How to Set up Bright Data Zone

wangyuyuan — Fri, 11 Feb 2022 01:20:24 +0000

1. Sign up

Open the official website and click to sign up.

Enter the information to create a new account.

After setting your password, the account creation is complete.

2. Activate account

After the account is created successfully, Bright Data will send a verification link to your email.

Please click on the link in your email to verify your account.

After clicking activate account in the email, it will jump to Bright Data.

Recharge on the Billing interface, you have to pay to activate ips. Bright Data supports multiple payment methods.

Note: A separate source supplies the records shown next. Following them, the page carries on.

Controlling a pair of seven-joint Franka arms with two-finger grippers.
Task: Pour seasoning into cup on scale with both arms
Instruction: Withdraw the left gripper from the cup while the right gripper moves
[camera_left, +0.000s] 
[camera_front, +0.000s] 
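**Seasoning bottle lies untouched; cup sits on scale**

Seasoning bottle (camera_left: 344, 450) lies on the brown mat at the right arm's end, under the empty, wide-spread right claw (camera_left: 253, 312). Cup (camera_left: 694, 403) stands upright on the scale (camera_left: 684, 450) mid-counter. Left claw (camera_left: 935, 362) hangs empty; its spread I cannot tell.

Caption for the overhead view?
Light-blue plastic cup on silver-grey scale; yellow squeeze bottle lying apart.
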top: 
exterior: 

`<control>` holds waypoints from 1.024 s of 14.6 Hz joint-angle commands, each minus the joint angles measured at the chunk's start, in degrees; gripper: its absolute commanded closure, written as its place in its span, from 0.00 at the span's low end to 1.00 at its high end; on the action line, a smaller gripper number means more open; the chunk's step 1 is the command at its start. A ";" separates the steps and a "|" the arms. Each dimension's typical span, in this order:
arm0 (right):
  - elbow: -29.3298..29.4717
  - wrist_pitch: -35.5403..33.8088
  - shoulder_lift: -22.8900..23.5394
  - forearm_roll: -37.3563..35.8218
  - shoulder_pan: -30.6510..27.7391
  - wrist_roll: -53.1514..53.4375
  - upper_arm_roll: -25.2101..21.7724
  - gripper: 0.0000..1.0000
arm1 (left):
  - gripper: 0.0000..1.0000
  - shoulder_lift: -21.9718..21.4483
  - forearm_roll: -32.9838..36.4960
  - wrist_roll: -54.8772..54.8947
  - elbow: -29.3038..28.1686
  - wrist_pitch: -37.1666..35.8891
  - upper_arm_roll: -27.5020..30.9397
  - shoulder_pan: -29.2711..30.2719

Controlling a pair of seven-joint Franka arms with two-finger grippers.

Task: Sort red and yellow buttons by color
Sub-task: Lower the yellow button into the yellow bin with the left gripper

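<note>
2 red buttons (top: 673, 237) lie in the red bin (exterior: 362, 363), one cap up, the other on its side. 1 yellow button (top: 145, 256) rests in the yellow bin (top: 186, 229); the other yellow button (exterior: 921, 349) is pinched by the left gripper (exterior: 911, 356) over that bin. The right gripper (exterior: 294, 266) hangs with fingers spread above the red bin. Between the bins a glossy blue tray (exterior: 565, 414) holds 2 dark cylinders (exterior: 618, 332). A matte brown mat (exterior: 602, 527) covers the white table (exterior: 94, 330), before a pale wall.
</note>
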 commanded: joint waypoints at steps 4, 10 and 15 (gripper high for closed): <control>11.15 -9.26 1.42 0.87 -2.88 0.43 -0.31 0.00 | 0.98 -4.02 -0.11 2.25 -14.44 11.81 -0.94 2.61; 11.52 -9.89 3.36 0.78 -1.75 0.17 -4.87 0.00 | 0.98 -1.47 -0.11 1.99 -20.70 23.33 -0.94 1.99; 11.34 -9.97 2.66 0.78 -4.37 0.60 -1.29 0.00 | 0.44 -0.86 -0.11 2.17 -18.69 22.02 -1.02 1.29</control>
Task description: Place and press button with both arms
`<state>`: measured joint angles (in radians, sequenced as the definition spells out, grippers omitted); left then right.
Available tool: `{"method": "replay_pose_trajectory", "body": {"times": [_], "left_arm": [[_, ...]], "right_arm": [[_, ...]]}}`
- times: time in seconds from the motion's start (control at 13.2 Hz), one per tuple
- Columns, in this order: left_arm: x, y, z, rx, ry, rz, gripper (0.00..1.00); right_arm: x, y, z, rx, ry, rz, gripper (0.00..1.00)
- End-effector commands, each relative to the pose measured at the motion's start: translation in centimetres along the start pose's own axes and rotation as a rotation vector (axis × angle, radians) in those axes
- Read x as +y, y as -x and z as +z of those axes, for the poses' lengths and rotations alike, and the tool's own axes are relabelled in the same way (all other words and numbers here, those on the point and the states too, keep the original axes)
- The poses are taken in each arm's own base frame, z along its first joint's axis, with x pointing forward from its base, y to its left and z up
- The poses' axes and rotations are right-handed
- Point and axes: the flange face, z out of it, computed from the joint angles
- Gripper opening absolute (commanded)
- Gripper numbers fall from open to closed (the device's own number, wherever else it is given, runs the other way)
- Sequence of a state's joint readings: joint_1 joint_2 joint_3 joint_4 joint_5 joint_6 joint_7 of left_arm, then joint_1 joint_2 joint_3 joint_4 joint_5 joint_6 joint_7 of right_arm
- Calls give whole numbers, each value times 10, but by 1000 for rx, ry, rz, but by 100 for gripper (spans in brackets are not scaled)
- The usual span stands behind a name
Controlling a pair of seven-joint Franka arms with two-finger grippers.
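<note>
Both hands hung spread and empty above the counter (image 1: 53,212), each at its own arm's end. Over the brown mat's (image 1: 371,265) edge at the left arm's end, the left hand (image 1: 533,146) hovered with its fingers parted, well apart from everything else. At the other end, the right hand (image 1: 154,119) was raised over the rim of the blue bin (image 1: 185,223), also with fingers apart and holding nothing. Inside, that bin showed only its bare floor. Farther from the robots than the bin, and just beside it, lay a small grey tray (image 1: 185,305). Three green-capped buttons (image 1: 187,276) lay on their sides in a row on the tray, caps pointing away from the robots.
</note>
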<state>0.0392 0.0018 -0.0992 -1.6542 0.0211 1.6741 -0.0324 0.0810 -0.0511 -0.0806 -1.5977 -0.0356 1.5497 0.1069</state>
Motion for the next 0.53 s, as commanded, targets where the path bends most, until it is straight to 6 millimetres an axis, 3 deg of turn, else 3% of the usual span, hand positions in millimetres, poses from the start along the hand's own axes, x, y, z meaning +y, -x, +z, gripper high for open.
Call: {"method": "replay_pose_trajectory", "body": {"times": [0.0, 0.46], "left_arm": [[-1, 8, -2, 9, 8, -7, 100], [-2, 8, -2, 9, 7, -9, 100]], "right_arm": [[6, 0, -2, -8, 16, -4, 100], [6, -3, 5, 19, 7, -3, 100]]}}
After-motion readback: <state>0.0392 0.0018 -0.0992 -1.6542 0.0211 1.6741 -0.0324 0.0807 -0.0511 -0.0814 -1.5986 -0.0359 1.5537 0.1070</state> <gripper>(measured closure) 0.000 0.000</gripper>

After the payment is successful, you can activate proxy.

Then select “Proxies”, there are four zones, it is generally recommended to select “data_center”.

Click “Inactive” button to enable, it will change to “Active”, so that the zone has been enabled.

Click “data_center” to enter the settings page.

Click “Access parameters” to swtich the tab.

You can see information such as username and password on this page.

3. Set up IP Rotation

Open ScrapeStorm and set IP Rotation in Run Settings. Copy the information from the Bright Data official website and fill it in according to the format of username + : + password.

e.g., lum-customer-data_center:123456

You can also directly copy this information from the website.

For more details about IP Rotation, you can refer to this tutorial: How to set IP Rotation & Delay

How to set IP Rotation & Delay

wangyuyuan — Mon, 02 Dec 2019 11:56:21 +0000

It contains IP Rotaion, automatic settings and manul settings. This part of the function is mainly used to avoid various website blocking problems that may be encountered.

In the editing task interface, click the “Start” button to open the running settings, and click “IP Rotation & Delay”.

1. IP Rotation

(1) IP Type

ⅰ. Bright Data Zone

Bright Data Zone is an external proxy, you need to buy ip on the official website.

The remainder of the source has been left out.